GC-BERT: A Multi-branch Feature Fusion Framework for Alertness State Recognition with Interpretable Neural Representations

Background: Alertness state recognition is of great significance in fields such as traffic safety and medical monitoring. Traditional EEG analysis methods suffer from the problems of high subjectivity of feature extraction and insufficient spatio-temporal feature modeling. This study aims to develop a novel deep learning framework to achieve high-precision classification and interpretable analysis of EEG signals.
Methods: A multi-branch hybrid GC-BERT architecture is proposed, which innovatively integrates graph convolutional networks (GCN), convolutional neural networks (CNN), and Transformers. The GCN branch (GB) captures the spatial topological structure of brain regions through electrode adjacency matrices, while the Channel-wise CNN Branch (CB) performs channel-independent convolutions on the power spectral density (PSD). The features obtained from the dual branches are fused through cross-attention. The Transformer encoder processes the fused features and introduces a CLS token to enable global representation learning. The dataset is constructed based on the Psychomotor Vigilance Task (PVT), utilizing 19-channel EEG signals, and ensures data quality through rigorous preprocessing and segmented averaging.

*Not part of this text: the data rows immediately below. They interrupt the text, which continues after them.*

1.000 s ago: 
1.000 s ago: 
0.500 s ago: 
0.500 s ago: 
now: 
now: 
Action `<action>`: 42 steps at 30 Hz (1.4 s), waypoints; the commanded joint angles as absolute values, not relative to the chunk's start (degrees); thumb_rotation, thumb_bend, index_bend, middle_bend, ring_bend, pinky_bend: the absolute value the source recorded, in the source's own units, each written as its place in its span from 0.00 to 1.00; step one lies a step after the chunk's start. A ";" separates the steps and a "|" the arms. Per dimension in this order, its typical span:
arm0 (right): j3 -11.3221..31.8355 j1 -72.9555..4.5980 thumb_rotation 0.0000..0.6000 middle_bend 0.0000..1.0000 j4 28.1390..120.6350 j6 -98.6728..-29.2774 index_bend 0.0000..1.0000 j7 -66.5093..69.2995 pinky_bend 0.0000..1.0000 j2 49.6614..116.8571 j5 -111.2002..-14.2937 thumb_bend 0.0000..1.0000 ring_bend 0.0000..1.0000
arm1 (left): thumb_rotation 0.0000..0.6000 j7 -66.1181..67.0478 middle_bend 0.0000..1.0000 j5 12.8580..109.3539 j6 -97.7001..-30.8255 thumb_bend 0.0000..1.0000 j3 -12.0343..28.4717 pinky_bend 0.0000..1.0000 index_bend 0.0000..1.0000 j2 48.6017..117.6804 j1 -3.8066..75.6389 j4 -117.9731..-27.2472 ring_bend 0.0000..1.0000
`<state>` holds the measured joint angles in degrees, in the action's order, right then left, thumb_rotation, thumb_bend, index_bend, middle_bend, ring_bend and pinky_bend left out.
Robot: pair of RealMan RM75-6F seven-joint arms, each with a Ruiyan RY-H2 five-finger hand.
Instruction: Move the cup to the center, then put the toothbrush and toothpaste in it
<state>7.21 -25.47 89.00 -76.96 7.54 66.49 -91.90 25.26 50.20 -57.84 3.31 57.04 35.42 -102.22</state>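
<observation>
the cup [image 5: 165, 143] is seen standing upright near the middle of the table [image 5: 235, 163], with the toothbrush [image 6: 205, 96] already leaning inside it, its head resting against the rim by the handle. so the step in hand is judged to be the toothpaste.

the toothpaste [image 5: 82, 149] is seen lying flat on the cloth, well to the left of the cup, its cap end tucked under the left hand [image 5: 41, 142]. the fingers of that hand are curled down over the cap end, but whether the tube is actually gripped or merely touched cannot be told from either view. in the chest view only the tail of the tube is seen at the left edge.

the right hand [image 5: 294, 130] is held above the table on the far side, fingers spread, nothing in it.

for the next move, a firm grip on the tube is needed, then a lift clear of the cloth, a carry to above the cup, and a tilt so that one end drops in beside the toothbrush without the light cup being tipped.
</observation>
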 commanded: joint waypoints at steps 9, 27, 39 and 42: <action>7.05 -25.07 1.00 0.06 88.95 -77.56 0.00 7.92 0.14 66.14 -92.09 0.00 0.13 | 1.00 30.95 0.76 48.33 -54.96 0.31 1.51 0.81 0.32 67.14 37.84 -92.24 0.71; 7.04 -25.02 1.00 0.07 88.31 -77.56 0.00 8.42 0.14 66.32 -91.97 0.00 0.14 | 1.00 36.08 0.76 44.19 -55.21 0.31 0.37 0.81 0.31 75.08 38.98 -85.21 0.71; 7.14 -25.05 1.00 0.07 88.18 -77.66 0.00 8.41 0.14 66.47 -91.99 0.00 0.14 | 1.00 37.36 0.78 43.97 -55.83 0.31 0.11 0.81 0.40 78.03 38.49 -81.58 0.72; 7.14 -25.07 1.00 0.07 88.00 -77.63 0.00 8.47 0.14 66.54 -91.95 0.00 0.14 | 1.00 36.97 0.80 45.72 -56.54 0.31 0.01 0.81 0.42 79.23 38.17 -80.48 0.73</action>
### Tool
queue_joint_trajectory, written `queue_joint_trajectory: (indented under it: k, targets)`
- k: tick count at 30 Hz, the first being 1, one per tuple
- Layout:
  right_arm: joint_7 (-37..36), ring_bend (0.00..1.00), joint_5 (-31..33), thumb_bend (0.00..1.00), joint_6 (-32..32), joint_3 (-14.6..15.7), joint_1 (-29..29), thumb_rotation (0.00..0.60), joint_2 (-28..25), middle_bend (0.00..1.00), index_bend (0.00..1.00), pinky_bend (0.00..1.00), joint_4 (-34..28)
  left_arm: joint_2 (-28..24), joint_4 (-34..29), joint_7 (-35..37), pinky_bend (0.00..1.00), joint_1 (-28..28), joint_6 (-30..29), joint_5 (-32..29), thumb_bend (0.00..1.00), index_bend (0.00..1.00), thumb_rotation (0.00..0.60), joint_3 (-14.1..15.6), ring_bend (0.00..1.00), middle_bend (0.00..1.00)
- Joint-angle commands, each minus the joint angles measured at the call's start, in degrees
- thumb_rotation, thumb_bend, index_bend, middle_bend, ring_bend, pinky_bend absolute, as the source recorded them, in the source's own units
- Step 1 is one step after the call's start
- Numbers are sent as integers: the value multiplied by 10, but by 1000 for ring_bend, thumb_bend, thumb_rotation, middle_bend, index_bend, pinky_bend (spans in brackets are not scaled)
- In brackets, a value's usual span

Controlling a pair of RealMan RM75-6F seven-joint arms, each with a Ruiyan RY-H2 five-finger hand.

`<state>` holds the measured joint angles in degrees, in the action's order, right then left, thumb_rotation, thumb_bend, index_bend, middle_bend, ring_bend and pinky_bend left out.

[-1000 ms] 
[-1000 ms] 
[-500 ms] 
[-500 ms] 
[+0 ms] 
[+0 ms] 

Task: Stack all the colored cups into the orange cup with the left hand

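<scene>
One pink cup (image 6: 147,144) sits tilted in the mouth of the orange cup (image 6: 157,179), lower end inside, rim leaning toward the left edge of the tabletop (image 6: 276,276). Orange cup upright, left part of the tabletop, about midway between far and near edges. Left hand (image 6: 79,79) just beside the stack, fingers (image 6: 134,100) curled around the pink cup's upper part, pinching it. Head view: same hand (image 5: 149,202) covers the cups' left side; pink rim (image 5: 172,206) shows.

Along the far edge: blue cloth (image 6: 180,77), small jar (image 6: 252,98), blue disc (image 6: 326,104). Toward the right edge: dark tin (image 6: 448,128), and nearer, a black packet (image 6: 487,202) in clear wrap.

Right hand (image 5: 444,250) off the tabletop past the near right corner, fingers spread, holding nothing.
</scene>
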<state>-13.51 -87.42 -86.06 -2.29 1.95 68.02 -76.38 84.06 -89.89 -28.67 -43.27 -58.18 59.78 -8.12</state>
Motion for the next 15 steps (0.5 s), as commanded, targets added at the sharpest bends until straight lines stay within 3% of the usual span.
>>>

Results: The model achieved an accuracy rate of 85.70% on the test set, significantly outperforming traditional machine learning methods and single-architecture models. Interpretability analysis showed that an increase in gamma band power corresponds to a high alertness state, while an increase in alpha band power corresponds to a low alertness state. The high contribution of frontal lobe activity to classification is consistent with known neural mechanisms.
Conclusions: GC-BERT not only achieves high-precision classification of EEG signals, but also reveals the physiological basis of model decisions through innovative and interpretable analysis methods, providing an effective solution for EEG signal analysis and demonstrating significant potential in real-time monitoring and clinical applications.